Cirrhosis can be suspected by a thorough clinical assessment, but compensated liver disease is often asymptomatic. Select investigations are therefore critical for identifying patients with advanced liver disease and cirrhosis.

Biomarkers and validated serum tests can evaluate liver damage and synthetic function. The ratio of the concentration of aspartate aminotransferase to the platelet count can predict the presence of cirrhosis.

Non-invasive imaging techniques, from basic ultrasound to elastography, are critical adjuncts to the clinical assessment of cirrhosis. They reduce the need for liver biopsy.

Careful monitoring, prescribing and appropriate specialist referral are key considerations in cirrhosis management. Early diagnosis can help to improve the outcomes for patients.
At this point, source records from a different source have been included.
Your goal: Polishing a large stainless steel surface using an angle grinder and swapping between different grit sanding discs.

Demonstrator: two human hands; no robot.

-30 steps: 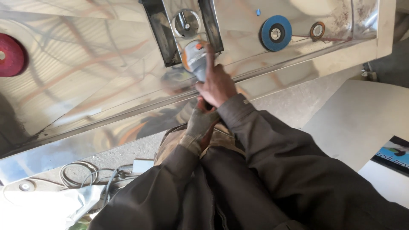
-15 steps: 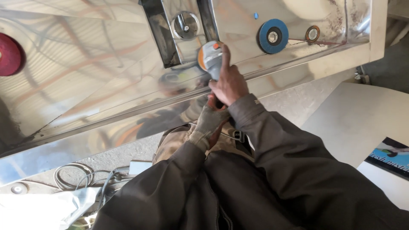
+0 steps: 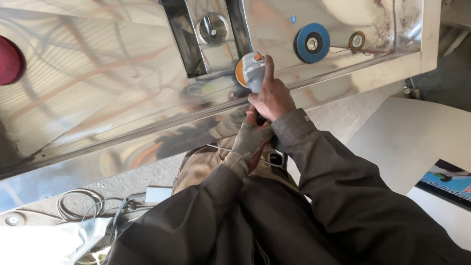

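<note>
My right hand (image 3: pixel 271 95) grips the silver head of an angle grinder (image 3: pixel 252 69), whose orange disc (image 3: pixel 239 73) meets the edge of a large shiny steel panel (image 3: pixel 113 93). My left hand (image 3: pixel 250 137), in a worn grey glove, holds the grinder's rear body just below the right hand. Both arms are in dark sleeves. The grinder's body is mostly hidden by my hands.
On the panel lie a blue flap disc (image 3: pixel 312 42), a small brown disc (image 3: pixel 357 40), a round metal disc (image 3: pixel 213 29) between two dark bars, and a red disc (image 3: pixel 7 60) at far left. Coiled cables (image 3: pixel 78 206) lie on the floor. A white surface (image 3: pixel 417 142) stands at right.
Both hands and the grinder have shifted right along the panel's edge, toward the blue disc. The grip on the tool is the same.
</note>
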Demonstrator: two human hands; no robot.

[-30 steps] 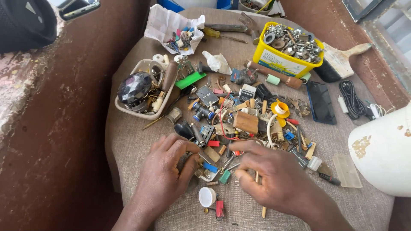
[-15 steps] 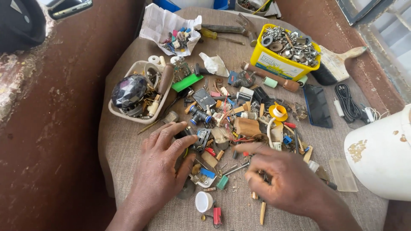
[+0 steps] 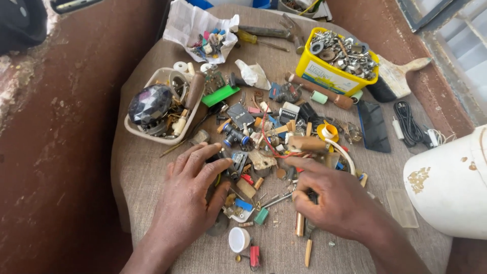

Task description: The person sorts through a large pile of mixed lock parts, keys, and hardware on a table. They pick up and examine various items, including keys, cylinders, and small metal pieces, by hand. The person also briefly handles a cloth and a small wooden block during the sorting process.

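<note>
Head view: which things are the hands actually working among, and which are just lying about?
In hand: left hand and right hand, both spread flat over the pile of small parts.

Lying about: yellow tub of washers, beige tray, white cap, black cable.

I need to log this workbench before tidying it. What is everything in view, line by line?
small parts pile: many, mixed colours, table centre
yellow tub: one, yellow, far right, full of metal nuts and washers
white tray: one, white, far left
faceted dark ball: one, dark, in the tray
hammer: one, metal, far edge
paintbrush: one, pale wood handle, right of the tub
black cable: one, coiled, right edge
white bucket: one, white, near right
white cap: one, white, near edge
cloth-covered table: one, grey-brown
left hand: flat on the parts, fingers spread
right hand: on the parts, fingers curled
</note>
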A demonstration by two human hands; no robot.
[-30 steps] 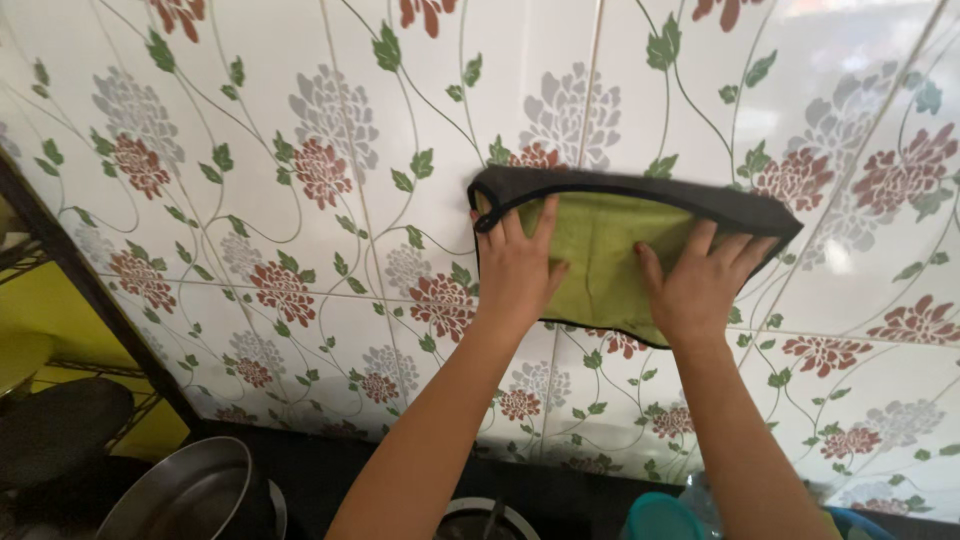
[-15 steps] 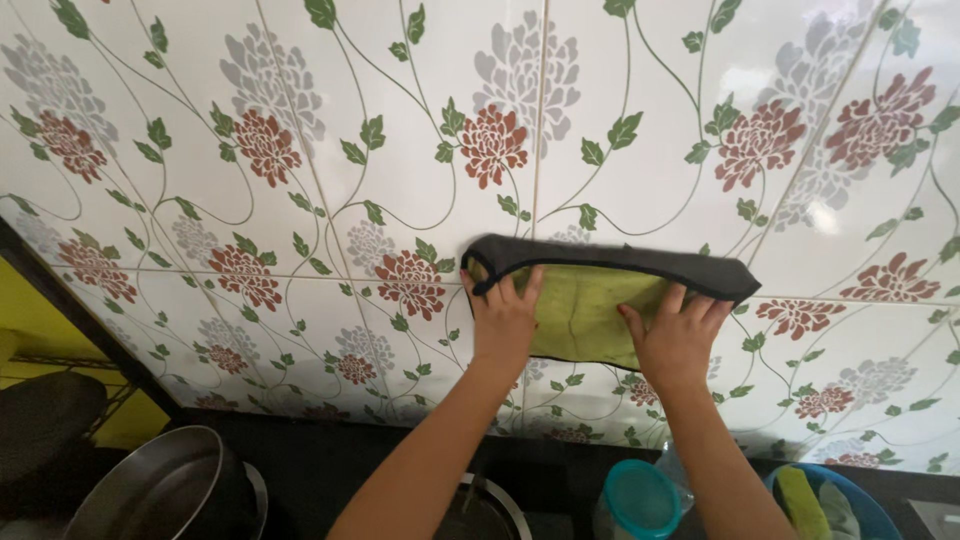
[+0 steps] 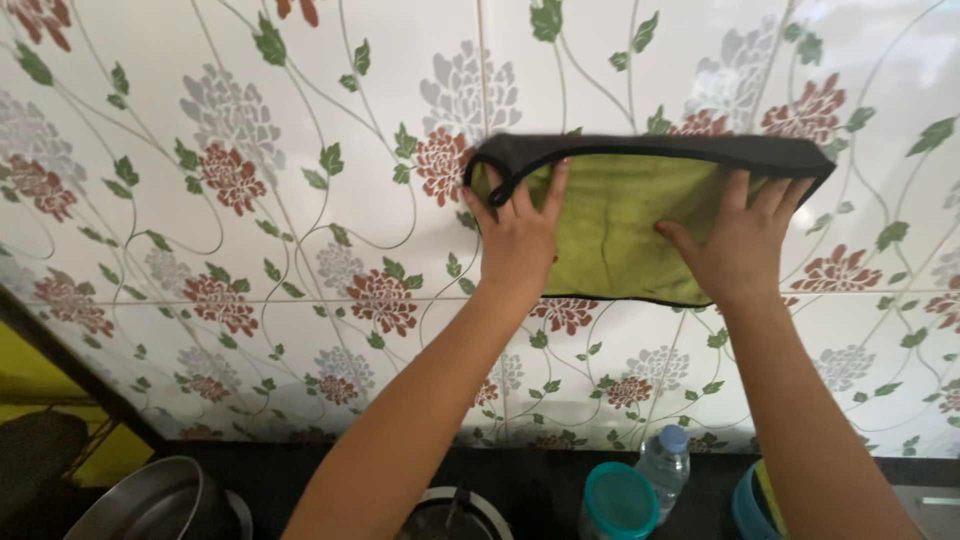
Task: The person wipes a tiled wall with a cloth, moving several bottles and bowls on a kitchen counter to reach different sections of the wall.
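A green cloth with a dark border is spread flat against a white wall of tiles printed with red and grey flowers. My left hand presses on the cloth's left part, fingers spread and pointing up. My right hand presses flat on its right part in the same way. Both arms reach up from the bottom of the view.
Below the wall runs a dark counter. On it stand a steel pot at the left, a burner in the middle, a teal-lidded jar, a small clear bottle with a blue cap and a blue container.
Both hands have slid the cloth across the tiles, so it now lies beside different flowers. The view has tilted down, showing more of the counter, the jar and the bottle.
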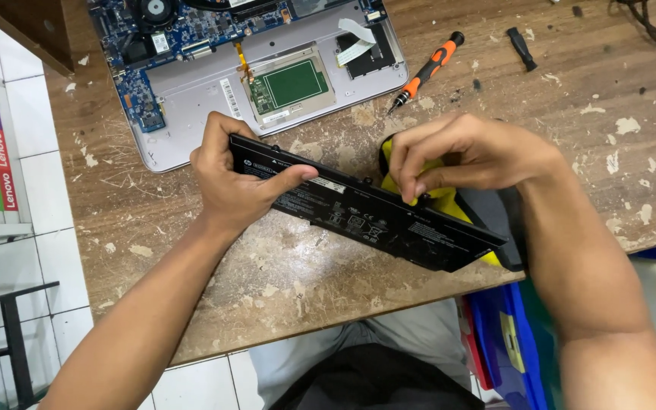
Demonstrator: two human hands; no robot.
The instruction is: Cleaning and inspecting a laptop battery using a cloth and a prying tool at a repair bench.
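Observation:
A long, flat black laptop battery (373, 216) with white printed labels is held above the worn wooden table (282, 273). My left hand (233, 178) grips its left end, thumb across the top face. My right hand (465, 156) pinches a yellow cloth (442, 199) against the battery's upper edge near its middle. A black object lies under the cloth and the battery's right end; I cannot tell what it is.
An opened silver laptop (191, 99) with exposed blue circuit board and green touchpad board lies at the table's far side. An orange-and-black screwdriver (427, 72) and a small black tool (521, 49) lie to its right. Blue containers (506, 342) stand below the table's edge.

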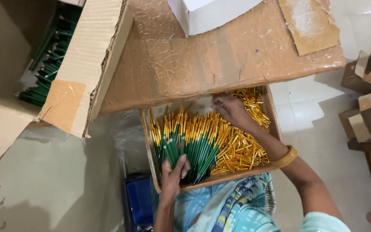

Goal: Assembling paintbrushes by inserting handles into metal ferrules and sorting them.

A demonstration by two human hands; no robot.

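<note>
Pale tiled floor, cardboard box of green pens, left hand fingers curled gripping a bunch, right hand fingers bent into gold caps, grasp unclear.

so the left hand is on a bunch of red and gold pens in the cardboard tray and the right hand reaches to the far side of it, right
Not quite: the pens under the left hand are green and gold, not red, as the head view shows. The rest holds: they lie in the cardboard tray, and the right hand reaches to its far side.
</note>
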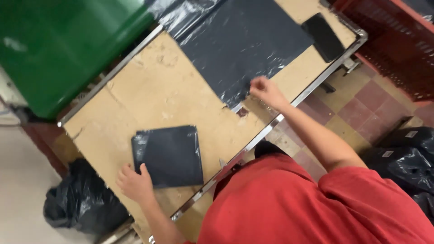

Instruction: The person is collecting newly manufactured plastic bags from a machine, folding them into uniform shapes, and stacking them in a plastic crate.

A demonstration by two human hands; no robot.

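Folded black plastic bag (169,155), flat and square, is pressed down at its near corner by the left hand (134,183), fingers loosely bent. A bigger black plastic sheet (242,43) is spread flat on the tabletop (153,90); its near edge is pinched by the right hand (266,91). Its far end is cut off. White labels are seen on black bags (407,156) on the floor.

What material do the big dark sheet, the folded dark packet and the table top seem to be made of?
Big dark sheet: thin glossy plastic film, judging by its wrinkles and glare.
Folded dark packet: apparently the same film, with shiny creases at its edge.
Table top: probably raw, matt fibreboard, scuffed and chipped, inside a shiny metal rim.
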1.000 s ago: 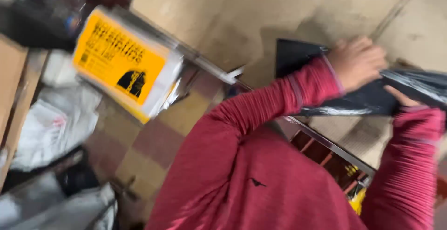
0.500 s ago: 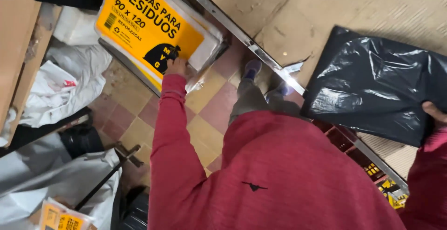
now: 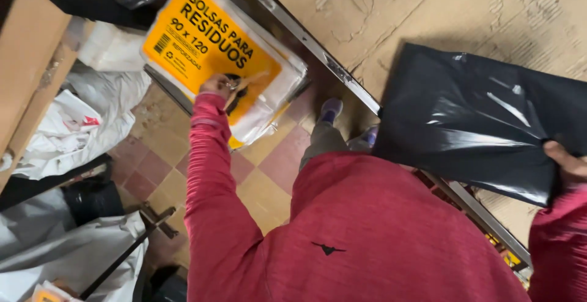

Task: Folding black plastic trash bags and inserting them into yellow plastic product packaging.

Morbidity and mortality from liver cirrhosis are rising in Australia and worldwide. The diagnosis of cirrhosis is important to guide treatment, determine prognosis, and to monitor for complications in patients with chronic liver disease. The identification of cirrhosis is important for the prescribing of medicines, as its presence will alter the pharmacokinetics of some drugs.

Regardless of the cause of liver disease, cirrhosis results from liver injury that leads to inflammation and fibrogenesis. It causes distortion of hepatic architecture, with micro- and macroscopic nodularity, leading to portal hypertension.1 Cirrhosis leaves patients vulnerable to life-threatening complications, including variceal bleeding, ascites, infection and hepatocellular carcinoma, and ultimately death.


Clinical features of cirrhosis

Most chronic liver disease is asymptomatic until decompensated cirrhosis develops. The diagnosis of early cirrhosis therefore requires a clinical suspicion of liver disease. Patients in Australia at risk of cirrhosis include those with a history of:

  • chronic alcohol misuse
  • obesity or other features of metabolic syndrome
  • migration from countries with high endemic rates of chronic hepatitis B
  • risk factors for chronic hepatitis C, such as a history of intravenous drug use
  • haemochromatosis.

Clinical symptoms for those with early or compensated cirrhosis are often non-specific and include anorexia, weight loss and fatigue. Patients with decompensated cirrhosis may present with jaundice, confusion, abdominal distension or easy bruising.

The key findings on physical examination of a patient with chronic liver disease include sarcopenia, spider angiomata, a firm liver edge, splenomegaly, palmar erythema and parotid enlargement. Signs of decompensated cirrhosis are more obvious, such as ascites, jaundice and hepatic flap.


Approach to testing

The gold standard test for diagnosis of cirrhosis has been liver biopsy, however, due to its invasiveness, rare but serious complications and cost, it is now used less frequently. Nowadays, careful clinical assessment, biochemical markers and imaging can provide a reliable evaluation of a patient with cirrhosis.

Biochemical markers

The term ‘liver function tests’ is commonly used to group the biochemical parameters:

  • aspartate aminotransferase (AST)
  • alanine aminotransferase (ALT)
  • gamma-glutamyl transferase
  • alkaline phosphatase.

There can be an excessive focus on these tests when investigating for the presence of liver disease. While alterations in liver function tests can provide clues to the aetiology of chronic liver disease, synthetic function is more specific for detecting the presence and severity of cirrhosis.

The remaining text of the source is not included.